The only serious insistence that appellant makes in his motion for new trial is, that the evidence does not suggest the issue of *374 serious bodily injury. In passing upon a similar question to that here raised in the case of Bruce v. State, 41 Tex. Crim. 27, 51 S.W. Rep., 954, we used the following language: "Does `serious bodily injury' mean necessarily contemplation of death, or any injury that will eventuate in death or might probably cause death? We do not think so. We think the word `serious' in said statute means what the word imports, that is, grave; not trivial, not slight. Then `serious bodily injury' would be an injury that was not a trivial one; not a slight one.

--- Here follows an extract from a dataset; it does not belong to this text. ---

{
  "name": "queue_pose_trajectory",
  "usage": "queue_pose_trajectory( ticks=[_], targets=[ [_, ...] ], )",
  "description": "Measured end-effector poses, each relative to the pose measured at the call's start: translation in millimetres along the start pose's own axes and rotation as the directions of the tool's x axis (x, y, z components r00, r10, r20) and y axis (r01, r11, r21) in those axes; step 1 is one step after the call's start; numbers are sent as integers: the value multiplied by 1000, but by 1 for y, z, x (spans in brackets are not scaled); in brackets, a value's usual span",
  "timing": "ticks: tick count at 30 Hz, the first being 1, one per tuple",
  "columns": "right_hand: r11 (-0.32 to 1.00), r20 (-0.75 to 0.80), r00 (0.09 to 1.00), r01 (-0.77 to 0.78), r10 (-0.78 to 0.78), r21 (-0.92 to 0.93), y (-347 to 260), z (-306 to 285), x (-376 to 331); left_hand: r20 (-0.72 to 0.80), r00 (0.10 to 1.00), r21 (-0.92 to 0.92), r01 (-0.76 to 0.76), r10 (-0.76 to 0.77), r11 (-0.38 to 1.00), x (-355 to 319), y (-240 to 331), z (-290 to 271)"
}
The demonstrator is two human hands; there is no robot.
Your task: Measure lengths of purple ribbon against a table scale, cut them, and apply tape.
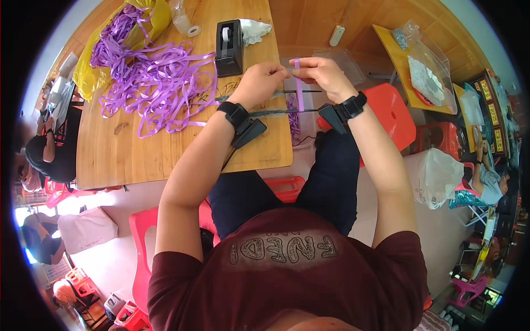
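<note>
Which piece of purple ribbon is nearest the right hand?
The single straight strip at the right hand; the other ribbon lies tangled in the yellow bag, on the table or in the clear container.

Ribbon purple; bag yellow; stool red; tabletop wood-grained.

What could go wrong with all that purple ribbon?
The loose ribbon pile lies in criss-crossing loops, so it might snag or knot if one piece is pulled.

The strip at the right hand hangs past the table's edge, so it could drop if it slips.

The tape dispenser stands close to the left hand and near the table's edge, so a bump might knock it off.
</note>
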State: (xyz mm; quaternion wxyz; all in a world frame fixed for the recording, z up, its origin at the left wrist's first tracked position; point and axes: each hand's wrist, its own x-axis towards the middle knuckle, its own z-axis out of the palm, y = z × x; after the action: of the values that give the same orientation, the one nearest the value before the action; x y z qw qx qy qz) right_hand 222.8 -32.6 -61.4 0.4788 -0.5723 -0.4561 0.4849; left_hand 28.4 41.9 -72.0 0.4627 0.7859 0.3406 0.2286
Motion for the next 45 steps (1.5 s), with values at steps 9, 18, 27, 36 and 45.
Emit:
queue_pose_trajectory(
  ticks=[9,18,27,36,45],
  targets=[
    [993,-14,993,-120,120,-18,20,-1,12,7,997,15,72,-72,997,-6,12,0],
    [972,12,973,-232,232,-39,30,-16,-3,202,947,425,-313,248,849,-7,8,10],
    [958,143,988,-96,59,270,97,10,-51,259,938,527,-338,231,780,-1,3,13],
    [910,74,988,-155,137,385,92,32,-77,258,951,549,-290,171,784,-3,11,15],
    [928,26,994,-111,109,354,87,38,-90,228,949,498,-307,220,811,-11,16,11]
  ],
)
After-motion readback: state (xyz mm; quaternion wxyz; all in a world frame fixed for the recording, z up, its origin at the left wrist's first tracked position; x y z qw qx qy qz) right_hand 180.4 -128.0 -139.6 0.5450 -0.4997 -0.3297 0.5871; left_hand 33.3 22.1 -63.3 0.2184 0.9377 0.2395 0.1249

We know of no authority that says it means an injury that might eventuate in death or probably cause death." And again, in said case in commenting upon the facts, we use this language, to wit: "The record before us shows that appellant was being choked by deceased to such an extent as might indicate that he was being seriously injured, and to have his right of self-defense restricted in the manner as indicated in the court's charge we think was error. To be choked until one falls from lack of breath or from injury inflicted, might be a serious injury." So, we hold in this case that a blow upon the head with the but-end of a billiard cue as above described, in the hands of a man weighing 190 pounds, cutting the scalp to the bone from an inch and a half to two inches long, is certainly a serious wound as contra-distinguished from a trivial wound. We think the court was warranted and absolutely required to charge on serious bodily injury.

There is no other question in this record which requires a review.

We find no error in the judgment of the court below, and the same is affirmed.

Affirmed.

[Rehearing Denied March 17, 1909. — Reporter.]